- [Task directions]:
From the first line of the material below through the line containing "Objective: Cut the", print every line exactly as it stands, but no pictures.
== Material provided ==
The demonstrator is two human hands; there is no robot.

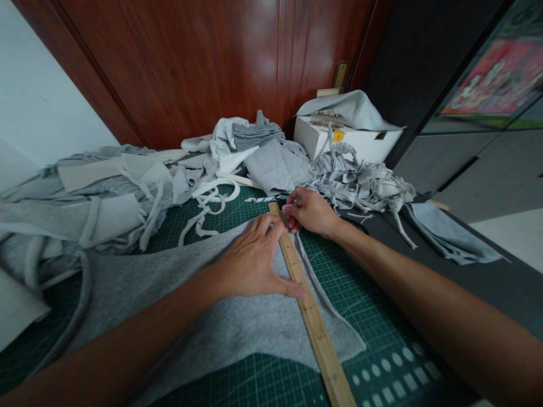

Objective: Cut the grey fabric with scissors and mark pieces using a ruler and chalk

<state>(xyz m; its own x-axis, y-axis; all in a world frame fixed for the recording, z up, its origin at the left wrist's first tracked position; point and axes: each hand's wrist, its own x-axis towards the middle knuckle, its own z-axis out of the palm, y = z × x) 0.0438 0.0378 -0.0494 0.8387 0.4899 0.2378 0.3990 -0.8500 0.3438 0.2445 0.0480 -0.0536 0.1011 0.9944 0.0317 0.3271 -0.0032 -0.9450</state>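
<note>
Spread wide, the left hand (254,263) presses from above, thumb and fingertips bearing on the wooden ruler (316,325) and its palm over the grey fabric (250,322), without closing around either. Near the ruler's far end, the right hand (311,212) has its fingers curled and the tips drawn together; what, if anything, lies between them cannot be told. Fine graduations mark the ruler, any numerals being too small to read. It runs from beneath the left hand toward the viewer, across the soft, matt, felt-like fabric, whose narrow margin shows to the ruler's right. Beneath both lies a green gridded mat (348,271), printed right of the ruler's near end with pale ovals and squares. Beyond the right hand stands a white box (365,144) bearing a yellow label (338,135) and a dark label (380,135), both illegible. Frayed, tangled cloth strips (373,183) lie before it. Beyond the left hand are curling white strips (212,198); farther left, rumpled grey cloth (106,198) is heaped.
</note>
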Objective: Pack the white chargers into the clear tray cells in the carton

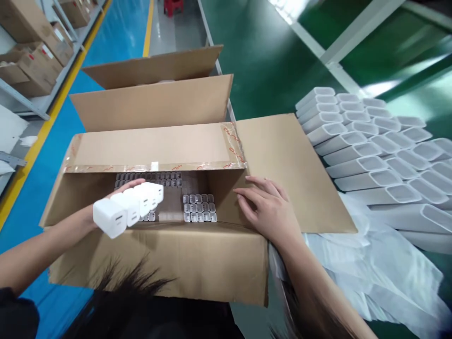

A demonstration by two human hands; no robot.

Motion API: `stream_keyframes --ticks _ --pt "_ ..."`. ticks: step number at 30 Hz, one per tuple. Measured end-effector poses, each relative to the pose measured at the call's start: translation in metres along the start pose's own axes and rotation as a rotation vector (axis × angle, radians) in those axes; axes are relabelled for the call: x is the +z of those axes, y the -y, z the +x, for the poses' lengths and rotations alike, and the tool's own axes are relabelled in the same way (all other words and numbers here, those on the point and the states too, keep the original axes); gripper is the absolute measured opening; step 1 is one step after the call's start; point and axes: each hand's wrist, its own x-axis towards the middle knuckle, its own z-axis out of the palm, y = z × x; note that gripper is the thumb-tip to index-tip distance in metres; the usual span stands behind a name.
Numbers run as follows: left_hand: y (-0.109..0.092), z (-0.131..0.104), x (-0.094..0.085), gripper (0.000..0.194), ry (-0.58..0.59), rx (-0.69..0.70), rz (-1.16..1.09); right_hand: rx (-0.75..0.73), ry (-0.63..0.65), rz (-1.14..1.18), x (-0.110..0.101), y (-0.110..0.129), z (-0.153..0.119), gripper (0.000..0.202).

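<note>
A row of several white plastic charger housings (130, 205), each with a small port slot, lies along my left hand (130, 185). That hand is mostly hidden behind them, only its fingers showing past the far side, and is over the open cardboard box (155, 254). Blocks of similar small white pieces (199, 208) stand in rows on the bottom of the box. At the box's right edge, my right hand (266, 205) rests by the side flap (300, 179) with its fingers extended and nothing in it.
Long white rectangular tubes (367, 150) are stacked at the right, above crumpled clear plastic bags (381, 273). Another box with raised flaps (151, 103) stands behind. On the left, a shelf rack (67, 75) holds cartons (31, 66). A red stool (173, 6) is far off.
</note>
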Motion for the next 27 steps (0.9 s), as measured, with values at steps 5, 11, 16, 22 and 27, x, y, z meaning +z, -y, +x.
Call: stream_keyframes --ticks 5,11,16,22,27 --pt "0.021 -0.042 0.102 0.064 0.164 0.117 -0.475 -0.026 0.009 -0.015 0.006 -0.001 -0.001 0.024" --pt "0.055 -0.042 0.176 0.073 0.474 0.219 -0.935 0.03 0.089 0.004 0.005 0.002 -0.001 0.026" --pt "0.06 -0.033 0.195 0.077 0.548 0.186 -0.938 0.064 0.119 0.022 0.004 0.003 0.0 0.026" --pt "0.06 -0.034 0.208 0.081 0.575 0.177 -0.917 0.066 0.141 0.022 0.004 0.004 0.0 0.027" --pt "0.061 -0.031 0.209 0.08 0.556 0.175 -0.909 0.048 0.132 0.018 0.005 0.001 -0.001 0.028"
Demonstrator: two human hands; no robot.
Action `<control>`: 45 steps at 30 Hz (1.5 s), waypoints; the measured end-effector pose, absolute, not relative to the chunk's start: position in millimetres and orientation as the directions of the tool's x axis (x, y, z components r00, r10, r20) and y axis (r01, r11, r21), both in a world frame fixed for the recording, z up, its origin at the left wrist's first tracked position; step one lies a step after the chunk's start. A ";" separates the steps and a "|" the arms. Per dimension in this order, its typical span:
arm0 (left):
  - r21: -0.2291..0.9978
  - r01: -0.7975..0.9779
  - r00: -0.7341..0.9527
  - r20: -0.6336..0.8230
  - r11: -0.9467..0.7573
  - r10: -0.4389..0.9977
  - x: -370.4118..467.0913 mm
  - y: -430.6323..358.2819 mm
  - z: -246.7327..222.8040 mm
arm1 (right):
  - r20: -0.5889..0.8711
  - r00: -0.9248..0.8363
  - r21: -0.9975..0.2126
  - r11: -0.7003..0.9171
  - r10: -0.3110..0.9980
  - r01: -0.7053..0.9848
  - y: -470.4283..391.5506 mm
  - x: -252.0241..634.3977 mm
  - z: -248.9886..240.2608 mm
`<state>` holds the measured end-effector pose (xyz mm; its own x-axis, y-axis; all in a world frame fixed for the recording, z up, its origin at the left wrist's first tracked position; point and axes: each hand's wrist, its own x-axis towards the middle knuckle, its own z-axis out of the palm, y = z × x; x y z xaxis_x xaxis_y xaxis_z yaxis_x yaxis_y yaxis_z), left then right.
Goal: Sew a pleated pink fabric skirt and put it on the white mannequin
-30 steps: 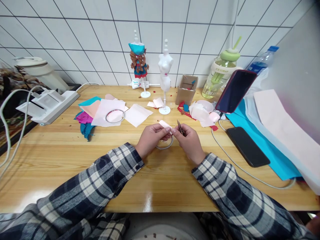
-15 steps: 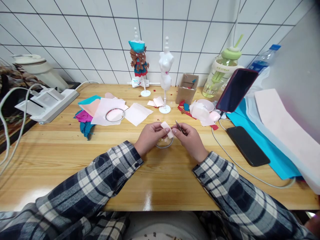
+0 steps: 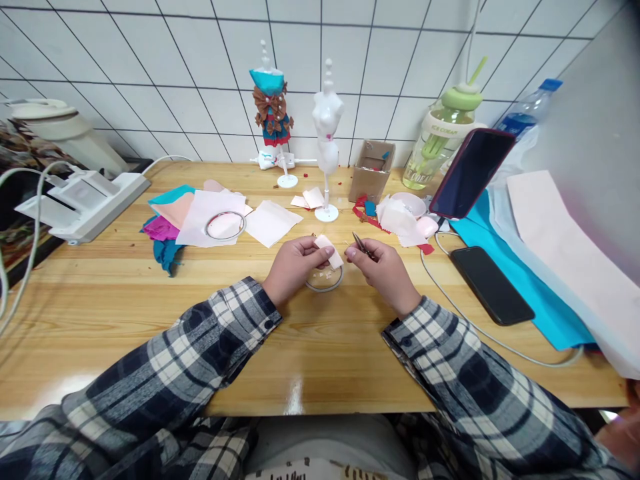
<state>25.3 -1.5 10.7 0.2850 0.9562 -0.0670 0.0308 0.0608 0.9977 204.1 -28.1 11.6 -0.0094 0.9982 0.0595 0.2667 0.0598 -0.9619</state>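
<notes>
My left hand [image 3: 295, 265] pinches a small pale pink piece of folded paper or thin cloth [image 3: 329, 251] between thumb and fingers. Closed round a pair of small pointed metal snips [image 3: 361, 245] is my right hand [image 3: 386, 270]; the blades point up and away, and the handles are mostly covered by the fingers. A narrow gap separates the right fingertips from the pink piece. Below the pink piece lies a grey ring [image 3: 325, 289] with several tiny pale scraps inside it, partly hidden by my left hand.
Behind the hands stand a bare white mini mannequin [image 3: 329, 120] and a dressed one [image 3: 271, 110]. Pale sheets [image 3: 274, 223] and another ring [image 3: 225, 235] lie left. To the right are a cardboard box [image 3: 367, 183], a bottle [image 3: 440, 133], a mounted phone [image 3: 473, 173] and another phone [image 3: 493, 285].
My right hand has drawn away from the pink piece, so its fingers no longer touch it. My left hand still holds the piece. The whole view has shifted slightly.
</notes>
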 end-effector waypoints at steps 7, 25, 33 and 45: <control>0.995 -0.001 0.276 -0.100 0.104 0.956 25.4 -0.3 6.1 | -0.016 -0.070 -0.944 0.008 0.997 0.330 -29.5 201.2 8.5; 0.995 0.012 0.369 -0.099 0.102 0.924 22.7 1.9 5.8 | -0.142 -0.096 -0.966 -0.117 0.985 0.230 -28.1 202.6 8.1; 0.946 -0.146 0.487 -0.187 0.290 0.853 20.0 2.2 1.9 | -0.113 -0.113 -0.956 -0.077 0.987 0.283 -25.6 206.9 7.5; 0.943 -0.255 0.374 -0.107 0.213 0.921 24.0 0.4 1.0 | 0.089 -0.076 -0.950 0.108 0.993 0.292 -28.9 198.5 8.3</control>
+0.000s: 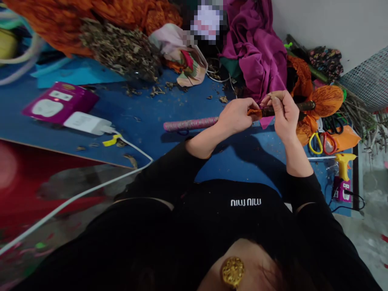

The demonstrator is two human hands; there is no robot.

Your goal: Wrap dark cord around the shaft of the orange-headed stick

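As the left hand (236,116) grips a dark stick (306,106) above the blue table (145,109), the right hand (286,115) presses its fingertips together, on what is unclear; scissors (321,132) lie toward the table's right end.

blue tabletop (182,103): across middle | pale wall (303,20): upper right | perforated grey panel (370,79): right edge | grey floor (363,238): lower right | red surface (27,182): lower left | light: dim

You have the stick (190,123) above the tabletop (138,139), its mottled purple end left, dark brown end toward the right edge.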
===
- [Reply]:
The demonstrator is two human hands; there is no robot.


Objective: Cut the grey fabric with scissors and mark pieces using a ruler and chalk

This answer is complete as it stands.